This script uses dplyr, tidyr, and ggplot from the tidyverse family of packages.
library(tidyverse)
library(magrittr)
Data ‘’Assignment4.csv’’can be obtained from GitHub repository https://github.com/robertwelk/DATA607_Assignment4.git
# The file is read in as a csv, with strings preserved as characters rather than factors. Two of the columns are renamed for clarity and ease in downstream processes.

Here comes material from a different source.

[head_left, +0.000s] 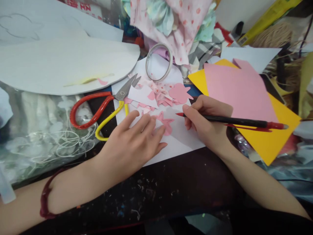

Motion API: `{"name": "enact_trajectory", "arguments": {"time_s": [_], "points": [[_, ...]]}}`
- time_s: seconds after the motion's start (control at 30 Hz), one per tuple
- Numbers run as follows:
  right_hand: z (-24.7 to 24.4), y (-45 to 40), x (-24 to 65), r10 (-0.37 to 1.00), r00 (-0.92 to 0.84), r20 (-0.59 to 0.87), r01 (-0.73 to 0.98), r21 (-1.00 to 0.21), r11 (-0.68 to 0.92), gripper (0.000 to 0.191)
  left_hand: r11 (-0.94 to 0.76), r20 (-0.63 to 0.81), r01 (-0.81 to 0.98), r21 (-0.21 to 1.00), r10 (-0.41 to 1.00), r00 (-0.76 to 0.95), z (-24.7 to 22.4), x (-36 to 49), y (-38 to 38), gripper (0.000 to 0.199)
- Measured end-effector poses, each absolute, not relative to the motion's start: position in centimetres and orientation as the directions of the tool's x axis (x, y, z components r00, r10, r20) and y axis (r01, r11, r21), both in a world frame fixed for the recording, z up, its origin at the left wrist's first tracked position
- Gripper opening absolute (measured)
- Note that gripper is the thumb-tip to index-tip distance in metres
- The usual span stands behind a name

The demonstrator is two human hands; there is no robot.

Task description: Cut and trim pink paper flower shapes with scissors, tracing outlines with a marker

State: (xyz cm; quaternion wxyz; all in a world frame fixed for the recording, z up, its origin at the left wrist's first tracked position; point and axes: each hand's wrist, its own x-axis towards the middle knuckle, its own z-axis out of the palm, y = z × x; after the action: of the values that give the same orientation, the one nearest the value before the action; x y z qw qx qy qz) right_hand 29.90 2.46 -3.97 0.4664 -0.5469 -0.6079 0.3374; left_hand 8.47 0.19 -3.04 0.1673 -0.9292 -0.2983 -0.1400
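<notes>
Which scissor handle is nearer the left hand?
The yellow handle: it curves close beside the left hand, while the red handle lies farther off.

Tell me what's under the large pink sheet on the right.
Yellow paper lies under the pink sheet, showing past its upper-left and lower-right edges. A dark flat object shows at its right edge; whether it runs beneath is hidden, like the yellow paper's middle.
</notes>
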Motion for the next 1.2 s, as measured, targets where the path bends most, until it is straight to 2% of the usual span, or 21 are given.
{"name": "enact_trajectory", "arguments": {"time_s": [0.27, 0.37, 0.5, 0.8, 1.2], "points": [[-3.9, 2.6, 29.8, 0.978, 0.009, 0.207, 0.382, -0.905, 0.188, 0.033, -0.711, 0.385, 0.644, -0.282, 0.531, 0.755, -3.6, 9.2, -0.9, 0.04], [-3.7, 2.7, 29.7, 0.99, -0.046, 0.131, 0.363, -0.921, 0.139, 0.032, -0.691, 0.449, 0.654, -0.308, 0.5, 0.74, -3.9, 9.1, -1.3, 0.041], [-3.9, 2.8, 29.5, 0.991, -0.134, 0.015, 0.299, -0.953, 0.055, 0.035, -0.718, 0.5, 0.641, -0.272, 0.463, 0.731, -4.4, 9.1, -1.5, 0.036], [-4.1, 2.9, 29.2, 0.989, -0.147, 0.001, 0.347, -0.937, 0.053, 0.035, -0.748, 0.503, 0.627, -0.217, 0.465, 0.729, -4.9, 9.1, -1.2, 0.033], [-3.9, 3.1, 28.9, 0.988, -0.151, -0.014, 0.398, -0.916, 0.048, 0.034, -0.753, 0.505, 0.621, -0.217, 0.458, 0.731, -4.8, 9.2, -1.2, 0.032]]}}
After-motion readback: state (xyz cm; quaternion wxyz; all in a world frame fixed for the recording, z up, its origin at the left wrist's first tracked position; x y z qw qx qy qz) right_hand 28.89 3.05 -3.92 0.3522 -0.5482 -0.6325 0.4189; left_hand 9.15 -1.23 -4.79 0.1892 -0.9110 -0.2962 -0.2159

data <- read.csv('Assignment4.csv', stringsAsFactors = F) %>%
rename(carrier=X, flight.status=X.1) %>%
as_tibble()
data
## # A tibble: 5 x 7
## carrier flight.status Los.Angeles Pheonix San.Diego San.Fransisco Seattle
## <chr> <chr> <int> <int> <int> <int> <int>
## 1 Alaska on time 497 221 212 503 1841
## 2 "" delayed 62 12 20 102 305
## 3 "" "" NA NA NA NA NA
## 4 AM West on time 694 4840 383 230 201
## 5 "" delayed 117 415 65 129 61
Each column should be a variable and each row an observation. The data in its original format is considered to be wide as can be seen by the cross tabulation between carrier and individual cities. The city names are themselves part of one variable yet are given unique columns. Using tidyr, the function ‘gather()’ can be used to create a new column called ‘city’ with each displaying a unique value while preserving their associated counts.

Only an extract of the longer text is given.